▶ **Task item**: Return the lines below that contain the word "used".
──────── Given information ────────
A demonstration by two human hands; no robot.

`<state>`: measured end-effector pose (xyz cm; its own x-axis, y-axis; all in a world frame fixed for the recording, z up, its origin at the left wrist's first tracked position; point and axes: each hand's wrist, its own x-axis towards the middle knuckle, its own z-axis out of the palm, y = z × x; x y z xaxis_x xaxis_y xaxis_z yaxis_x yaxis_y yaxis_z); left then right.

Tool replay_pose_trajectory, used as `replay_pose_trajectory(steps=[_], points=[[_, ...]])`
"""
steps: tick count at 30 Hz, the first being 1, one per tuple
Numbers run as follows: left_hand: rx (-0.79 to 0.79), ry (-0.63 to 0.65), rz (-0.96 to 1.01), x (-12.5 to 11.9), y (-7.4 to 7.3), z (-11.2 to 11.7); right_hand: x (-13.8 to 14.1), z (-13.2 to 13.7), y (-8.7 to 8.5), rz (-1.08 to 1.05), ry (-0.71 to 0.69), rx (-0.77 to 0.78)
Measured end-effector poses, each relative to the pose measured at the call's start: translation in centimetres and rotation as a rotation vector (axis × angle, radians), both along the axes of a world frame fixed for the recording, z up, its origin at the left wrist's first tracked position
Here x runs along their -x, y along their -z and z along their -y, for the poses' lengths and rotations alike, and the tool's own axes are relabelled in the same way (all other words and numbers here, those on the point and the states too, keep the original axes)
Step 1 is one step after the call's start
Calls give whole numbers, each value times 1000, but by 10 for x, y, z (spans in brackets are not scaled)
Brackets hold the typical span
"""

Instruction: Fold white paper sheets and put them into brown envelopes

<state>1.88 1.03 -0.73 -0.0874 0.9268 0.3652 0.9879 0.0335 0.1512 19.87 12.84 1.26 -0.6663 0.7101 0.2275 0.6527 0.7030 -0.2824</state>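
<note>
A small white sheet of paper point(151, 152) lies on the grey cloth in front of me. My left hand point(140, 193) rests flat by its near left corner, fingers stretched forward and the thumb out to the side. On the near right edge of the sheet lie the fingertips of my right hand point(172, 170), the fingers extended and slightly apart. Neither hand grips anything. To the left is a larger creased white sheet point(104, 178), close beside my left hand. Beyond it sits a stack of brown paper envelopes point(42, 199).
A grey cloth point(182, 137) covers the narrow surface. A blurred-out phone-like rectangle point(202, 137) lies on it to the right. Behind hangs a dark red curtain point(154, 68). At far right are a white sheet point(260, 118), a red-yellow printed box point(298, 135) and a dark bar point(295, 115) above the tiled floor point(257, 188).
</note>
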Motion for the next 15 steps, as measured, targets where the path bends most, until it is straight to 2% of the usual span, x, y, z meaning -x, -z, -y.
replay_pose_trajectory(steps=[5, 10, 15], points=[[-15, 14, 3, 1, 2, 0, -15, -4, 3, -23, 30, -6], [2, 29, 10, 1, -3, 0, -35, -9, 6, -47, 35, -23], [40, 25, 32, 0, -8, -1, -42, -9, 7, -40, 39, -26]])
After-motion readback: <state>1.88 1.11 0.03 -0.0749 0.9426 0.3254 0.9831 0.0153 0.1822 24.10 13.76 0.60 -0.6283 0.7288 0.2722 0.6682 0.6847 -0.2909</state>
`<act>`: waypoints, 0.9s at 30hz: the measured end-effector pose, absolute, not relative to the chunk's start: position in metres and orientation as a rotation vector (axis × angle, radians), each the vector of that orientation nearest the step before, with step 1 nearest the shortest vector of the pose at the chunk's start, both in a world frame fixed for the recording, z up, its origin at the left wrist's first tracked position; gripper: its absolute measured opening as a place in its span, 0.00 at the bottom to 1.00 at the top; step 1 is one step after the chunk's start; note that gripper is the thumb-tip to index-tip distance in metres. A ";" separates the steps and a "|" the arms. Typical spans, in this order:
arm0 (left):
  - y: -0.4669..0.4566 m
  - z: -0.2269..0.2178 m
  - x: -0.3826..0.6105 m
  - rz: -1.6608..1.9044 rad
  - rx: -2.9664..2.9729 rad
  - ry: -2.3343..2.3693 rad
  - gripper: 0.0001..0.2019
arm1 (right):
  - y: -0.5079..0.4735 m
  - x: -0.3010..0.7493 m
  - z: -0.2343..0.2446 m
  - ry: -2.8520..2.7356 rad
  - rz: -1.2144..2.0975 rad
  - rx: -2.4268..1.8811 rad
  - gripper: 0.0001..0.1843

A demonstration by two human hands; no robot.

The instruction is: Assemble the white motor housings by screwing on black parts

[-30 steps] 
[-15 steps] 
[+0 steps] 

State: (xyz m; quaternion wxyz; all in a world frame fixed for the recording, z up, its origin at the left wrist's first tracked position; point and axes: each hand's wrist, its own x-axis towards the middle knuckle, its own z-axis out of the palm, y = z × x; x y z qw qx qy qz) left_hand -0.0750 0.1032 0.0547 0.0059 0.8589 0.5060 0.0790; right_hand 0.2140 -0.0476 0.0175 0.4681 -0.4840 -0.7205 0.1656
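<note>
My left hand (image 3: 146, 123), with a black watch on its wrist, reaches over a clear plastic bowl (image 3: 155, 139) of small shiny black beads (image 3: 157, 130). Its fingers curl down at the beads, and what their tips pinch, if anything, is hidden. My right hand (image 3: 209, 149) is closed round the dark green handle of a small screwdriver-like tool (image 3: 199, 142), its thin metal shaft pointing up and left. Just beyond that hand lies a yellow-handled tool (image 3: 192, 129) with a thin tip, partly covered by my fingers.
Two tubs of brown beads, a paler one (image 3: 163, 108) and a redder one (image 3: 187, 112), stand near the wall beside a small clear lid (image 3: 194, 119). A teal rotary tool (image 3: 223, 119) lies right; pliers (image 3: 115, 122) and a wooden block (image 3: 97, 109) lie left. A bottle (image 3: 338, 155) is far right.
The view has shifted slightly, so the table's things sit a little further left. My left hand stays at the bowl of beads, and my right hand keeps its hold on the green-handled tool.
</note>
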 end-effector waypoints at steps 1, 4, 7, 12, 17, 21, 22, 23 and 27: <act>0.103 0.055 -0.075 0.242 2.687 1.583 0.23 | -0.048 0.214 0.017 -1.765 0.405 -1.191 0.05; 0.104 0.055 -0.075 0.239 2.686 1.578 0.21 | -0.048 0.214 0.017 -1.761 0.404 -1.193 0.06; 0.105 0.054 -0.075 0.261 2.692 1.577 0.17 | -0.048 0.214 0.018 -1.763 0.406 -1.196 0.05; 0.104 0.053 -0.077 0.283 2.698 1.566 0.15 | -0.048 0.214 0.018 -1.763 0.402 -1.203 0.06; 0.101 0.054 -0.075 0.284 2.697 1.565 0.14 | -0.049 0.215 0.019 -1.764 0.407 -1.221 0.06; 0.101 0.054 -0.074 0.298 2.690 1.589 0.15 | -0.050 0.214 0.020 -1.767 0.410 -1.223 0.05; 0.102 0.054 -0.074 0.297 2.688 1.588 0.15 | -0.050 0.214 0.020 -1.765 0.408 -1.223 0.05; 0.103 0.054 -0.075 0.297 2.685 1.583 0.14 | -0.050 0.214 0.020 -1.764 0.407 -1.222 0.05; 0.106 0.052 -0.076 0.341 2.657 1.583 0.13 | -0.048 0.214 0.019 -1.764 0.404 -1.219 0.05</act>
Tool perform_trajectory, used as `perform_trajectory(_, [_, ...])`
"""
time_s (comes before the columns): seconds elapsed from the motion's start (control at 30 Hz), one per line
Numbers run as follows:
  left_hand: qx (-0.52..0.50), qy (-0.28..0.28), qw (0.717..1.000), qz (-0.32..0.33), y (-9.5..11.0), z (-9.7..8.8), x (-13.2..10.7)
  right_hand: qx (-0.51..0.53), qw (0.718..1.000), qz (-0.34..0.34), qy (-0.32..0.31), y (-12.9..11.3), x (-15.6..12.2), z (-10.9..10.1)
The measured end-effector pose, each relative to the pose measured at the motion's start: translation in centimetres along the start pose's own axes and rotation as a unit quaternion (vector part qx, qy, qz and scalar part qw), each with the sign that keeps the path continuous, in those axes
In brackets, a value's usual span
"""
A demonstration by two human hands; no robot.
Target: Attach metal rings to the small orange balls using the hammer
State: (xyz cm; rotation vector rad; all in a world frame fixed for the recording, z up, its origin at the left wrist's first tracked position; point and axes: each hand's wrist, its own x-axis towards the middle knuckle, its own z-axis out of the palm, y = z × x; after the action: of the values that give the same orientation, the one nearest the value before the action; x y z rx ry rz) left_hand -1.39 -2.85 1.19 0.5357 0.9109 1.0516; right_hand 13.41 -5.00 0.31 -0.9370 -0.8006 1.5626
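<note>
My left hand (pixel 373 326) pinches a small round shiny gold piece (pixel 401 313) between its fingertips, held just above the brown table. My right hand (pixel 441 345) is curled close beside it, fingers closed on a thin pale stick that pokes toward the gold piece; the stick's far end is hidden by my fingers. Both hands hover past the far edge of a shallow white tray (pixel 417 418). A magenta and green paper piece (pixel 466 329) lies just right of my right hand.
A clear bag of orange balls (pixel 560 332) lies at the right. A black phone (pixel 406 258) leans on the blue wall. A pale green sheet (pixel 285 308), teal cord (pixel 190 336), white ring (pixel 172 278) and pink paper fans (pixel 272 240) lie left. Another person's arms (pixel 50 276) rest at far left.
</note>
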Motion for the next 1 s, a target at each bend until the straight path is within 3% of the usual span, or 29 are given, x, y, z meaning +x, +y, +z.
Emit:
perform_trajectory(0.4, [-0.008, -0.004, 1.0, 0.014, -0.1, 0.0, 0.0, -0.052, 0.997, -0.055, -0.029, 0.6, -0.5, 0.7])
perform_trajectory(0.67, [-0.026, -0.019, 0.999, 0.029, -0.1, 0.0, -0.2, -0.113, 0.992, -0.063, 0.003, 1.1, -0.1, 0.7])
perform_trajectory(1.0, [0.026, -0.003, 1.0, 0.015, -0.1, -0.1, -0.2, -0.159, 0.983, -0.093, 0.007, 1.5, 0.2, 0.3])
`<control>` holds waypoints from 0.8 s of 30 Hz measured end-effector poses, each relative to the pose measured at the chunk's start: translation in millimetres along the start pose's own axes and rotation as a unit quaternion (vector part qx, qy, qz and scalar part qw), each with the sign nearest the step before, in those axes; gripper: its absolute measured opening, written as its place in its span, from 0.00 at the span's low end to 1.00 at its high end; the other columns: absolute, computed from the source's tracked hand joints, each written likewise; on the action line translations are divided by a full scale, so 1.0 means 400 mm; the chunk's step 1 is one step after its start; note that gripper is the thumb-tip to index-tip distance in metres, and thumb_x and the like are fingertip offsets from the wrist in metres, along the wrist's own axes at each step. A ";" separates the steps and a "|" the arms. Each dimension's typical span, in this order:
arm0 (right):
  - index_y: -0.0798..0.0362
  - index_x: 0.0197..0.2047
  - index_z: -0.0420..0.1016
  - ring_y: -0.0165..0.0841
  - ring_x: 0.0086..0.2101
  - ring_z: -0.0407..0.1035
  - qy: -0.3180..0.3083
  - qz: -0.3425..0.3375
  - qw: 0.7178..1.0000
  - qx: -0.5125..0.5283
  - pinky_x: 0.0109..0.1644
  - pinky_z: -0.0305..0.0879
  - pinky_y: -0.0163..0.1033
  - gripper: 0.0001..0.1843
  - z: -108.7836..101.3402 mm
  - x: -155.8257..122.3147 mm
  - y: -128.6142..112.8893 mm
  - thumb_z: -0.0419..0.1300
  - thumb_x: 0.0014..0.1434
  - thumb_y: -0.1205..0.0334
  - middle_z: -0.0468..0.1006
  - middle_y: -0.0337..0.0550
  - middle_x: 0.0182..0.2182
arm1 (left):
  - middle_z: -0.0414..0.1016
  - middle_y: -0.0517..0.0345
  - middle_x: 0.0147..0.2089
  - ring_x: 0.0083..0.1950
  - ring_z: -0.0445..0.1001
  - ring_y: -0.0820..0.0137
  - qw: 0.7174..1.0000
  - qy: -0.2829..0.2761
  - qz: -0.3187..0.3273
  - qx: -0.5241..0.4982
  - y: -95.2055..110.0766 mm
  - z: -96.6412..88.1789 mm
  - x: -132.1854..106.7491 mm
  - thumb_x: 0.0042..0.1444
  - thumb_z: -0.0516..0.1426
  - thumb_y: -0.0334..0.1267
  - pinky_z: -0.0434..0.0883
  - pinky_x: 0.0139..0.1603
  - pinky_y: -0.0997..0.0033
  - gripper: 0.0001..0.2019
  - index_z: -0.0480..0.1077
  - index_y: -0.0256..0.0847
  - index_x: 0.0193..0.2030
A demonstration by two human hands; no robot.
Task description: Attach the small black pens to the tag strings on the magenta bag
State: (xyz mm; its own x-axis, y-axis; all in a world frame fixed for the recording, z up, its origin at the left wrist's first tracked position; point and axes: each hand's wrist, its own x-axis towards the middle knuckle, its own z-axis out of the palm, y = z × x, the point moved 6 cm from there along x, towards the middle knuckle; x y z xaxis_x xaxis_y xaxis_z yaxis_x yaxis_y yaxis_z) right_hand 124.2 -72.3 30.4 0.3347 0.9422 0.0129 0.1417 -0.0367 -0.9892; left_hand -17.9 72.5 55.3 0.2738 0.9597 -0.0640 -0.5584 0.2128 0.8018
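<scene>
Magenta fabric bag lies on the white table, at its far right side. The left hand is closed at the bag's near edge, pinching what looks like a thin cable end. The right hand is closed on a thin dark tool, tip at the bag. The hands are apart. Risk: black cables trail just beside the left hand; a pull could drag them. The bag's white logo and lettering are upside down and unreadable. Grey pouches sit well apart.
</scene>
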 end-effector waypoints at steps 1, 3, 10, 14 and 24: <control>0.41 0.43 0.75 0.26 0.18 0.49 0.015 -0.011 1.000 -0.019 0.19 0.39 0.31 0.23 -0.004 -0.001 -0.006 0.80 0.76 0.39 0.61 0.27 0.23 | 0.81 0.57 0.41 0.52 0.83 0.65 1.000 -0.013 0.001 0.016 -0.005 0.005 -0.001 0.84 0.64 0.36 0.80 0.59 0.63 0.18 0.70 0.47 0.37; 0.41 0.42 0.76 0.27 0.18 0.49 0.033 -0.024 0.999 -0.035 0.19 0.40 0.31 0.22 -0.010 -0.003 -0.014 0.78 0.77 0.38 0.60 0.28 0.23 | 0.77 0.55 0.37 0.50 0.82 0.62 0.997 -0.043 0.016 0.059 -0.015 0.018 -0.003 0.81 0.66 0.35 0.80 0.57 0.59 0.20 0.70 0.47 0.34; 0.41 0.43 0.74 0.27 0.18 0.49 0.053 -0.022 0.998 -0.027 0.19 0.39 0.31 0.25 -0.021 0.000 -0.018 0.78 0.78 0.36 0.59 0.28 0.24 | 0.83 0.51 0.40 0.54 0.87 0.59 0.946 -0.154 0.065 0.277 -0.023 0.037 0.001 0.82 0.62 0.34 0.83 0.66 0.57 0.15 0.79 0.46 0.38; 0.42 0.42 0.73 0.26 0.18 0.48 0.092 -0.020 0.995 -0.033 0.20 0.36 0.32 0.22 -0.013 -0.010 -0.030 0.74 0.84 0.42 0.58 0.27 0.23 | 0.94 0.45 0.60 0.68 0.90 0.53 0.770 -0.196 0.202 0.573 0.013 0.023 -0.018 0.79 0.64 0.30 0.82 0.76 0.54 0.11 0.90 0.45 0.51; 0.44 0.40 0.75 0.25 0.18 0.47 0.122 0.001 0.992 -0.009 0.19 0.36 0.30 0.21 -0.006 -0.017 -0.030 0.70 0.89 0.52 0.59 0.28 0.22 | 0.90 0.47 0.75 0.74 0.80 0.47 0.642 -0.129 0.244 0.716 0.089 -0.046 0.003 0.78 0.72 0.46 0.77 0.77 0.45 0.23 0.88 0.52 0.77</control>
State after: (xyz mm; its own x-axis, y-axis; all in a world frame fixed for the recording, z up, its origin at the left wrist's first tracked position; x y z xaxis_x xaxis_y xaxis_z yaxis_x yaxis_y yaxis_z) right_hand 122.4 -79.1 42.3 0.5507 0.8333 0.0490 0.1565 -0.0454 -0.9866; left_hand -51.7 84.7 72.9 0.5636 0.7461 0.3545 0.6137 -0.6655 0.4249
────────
▶ **Response below**:
Tool replay_pose_trajectory, used as `replay_pose_trajectory(steps=[_], points=[[_, ...]])`
Tool perform_trajectory, used as `perform_trajectory(_, [_, ...])`

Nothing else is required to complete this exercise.